Most drivers don’t give the pavement a second thought. But some of the neighbors do. And so does Sheri Roese, who sold the city on the innovative green asphalt coating. Roese is the founder of Emerald Cool Pavements, whose mission is to cool the world’s overheated cities, one parking lot at a time.

“People in the neighborhood didn’t want a 90,000-square-foot patch of black asphalt in the middle of downtown, where it’s already hot,” Roese says. “With this, we’re changing the surface from a heat-absorbing surface to a heat-reflecting one. And green is a psychologically cool color, too. You get the feeling of nature, even though it’s just a parking lot.”

In the furnace heat of a summer day, Roese might seem a utopian: After all, downtown Phoenix is hot no matter what. But studies show that asphalt finished with her green and blue coatings stays about 20 degrees cooler than conventional black lots. Spread that across the thousands of lots that freckle the valley’s sprawl, and you could begin to combat a problem largely of the city’s own making: the hellish heat that now dominates its summers.

Phoenix is the poster child for what scientists call the “urban heat island” effect, or the strong tendency cities have to retain more heat than their unpaved surroundings. In the Sonoran Desert, it’s not just a nuisance: It’s an actual killer as well as an economic drain and a contributor to global warming. But Roese and a handful of like-minded technophiles believe that solutions are at hand – and might even turn a profit.

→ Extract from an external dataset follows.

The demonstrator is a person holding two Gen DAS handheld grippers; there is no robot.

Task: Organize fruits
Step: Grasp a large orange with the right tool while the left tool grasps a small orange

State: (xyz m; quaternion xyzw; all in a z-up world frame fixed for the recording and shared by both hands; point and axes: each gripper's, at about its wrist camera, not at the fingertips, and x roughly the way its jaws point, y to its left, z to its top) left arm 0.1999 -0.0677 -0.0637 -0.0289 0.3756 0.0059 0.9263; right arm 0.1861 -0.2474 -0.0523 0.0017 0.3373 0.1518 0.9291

Many cities are warmer than their surroundings because their abundant building materials trap heat. But few have suffered from the problem as much, or documented it as thoroughly, as Phoenix. Set in an expansive valley whose bowl shape traps the sun’s heat, the city is naturally hot. As early as 1921, a meteorologist noticed that downtown Phoenix, then a small town, cooled off more slowly after a scorching day than the surrounding desert, which cools quickly after sunset.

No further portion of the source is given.